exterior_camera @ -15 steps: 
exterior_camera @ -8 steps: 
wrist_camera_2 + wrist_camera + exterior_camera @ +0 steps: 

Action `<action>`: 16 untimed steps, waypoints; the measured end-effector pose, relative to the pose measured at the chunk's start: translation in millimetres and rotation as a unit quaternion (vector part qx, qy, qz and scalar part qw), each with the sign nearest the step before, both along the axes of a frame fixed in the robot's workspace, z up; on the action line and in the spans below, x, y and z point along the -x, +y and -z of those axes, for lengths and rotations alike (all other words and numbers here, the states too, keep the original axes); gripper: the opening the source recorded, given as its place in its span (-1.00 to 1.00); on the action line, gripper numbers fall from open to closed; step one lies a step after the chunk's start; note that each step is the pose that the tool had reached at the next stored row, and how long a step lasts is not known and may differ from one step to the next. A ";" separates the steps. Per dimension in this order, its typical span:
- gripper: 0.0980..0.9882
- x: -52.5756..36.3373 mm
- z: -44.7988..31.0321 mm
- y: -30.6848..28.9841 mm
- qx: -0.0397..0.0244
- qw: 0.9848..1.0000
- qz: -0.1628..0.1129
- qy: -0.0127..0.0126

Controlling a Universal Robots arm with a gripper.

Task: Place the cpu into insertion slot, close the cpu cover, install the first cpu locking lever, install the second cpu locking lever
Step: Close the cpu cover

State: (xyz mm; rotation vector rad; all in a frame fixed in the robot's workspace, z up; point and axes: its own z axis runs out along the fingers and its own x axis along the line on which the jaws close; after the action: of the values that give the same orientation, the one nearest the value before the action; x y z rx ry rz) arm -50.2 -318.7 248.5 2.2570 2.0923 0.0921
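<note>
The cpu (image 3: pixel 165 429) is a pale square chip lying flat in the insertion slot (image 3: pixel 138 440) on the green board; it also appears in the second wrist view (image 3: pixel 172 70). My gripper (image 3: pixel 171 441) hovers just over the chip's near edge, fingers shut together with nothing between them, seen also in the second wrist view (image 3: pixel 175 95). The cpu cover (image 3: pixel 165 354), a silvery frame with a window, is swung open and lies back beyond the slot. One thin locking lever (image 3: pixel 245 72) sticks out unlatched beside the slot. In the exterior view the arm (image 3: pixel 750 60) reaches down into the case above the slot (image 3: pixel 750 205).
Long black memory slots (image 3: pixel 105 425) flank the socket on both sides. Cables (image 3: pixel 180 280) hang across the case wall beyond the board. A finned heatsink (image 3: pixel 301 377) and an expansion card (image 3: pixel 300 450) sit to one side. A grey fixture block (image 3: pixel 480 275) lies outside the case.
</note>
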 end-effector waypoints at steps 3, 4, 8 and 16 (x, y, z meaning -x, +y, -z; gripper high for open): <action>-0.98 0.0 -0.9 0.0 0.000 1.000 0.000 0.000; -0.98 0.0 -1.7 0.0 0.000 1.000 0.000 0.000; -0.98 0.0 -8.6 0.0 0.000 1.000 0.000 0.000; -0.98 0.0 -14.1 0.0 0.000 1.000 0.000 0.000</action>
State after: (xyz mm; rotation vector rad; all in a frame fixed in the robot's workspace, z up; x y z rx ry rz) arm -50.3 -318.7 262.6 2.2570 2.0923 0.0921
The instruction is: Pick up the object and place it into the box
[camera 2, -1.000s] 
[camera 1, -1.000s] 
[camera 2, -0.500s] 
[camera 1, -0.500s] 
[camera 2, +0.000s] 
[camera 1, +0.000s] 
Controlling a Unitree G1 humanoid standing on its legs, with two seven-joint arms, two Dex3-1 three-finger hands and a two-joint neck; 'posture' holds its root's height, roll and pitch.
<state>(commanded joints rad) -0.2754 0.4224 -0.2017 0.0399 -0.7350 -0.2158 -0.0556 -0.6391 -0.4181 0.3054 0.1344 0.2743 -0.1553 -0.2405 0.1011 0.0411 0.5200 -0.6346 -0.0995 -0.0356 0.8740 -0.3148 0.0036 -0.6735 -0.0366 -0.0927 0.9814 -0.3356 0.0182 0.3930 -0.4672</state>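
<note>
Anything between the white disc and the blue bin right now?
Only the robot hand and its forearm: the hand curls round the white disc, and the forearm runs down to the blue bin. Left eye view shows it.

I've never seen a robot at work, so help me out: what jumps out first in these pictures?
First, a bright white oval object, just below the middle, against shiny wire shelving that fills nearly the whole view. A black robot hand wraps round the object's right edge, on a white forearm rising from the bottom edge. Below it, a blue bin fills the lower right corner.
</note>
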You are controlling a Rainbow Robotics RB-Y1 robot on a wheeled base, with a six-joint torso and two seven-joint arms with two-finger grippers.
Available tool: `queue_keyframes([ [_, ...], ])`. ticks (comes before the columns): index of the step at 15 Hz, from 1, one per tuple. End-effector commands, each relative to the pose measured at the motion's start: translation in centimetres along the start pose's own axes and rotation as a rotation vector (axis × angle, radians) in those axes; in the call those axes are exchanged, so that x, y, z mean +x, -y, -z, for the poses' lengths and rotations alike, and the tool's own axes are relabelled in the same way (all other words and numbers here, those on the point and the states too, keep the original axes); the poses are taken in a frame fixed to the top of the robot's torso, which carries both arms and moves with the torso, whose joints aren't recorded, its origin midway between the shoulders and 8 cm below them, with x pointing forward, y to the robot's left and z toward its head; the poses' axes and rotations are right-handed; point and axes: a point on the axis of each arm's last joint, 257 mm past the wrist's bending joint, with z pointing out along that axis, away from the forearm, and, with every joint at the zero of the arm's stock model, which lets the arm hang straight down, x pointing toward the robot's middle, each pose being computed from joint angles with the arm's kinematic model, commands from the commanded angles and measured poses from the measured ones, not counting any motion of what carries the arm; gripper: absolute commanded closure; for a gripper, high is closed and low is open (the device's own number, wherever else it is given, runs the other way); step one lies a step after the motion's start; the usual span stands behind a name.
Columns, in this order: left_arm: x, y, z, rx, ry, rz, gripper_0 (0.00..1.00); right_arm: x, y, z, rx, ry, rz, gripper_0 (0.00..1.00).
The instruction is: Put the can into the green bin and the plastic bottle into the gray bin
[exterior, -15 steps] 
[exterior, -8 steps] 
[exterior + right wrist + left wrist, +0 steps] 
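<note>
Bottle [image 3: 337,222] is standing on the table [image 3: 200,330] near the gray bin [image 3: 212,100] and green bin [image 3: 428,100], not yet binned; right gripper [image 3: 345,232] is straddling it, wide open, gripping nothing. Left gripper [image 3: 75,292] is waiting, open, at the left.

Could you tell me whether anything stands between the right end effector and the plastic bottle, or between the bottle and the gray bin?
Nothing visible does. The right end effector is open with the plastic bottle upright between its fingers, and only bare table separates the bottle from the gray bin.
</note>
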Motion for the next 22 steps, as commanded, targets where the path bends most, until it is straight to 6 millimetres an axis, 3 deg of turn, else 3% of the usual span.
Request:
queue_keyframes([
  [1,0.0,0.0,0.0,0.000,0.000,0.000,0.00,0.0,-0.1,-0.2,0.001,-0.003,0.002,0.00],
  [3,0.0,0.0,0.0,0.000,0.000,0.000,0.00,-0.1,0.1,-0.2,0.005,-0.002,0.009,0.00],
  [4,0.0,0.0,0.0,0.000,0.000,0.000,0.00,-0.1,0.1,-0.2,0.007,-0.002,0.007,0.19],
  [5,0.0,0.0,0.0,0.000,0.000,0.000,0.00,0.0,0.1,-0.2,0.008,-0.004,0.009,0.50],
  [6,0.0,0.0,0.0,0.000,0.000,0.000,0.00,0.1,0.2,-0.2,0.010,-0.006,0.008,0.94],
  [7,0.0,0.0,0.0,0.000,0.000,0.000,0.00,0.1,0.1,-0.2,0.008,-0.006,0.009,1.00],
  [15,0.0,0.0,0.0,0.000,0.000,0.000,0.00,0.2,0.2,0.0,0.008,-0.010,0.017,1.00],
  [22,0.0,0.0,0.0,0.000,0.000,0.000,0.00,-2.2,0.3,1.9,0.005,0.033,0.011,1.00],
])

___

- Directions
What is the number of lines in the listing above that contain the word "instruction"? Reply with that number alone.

- Exercise answer
2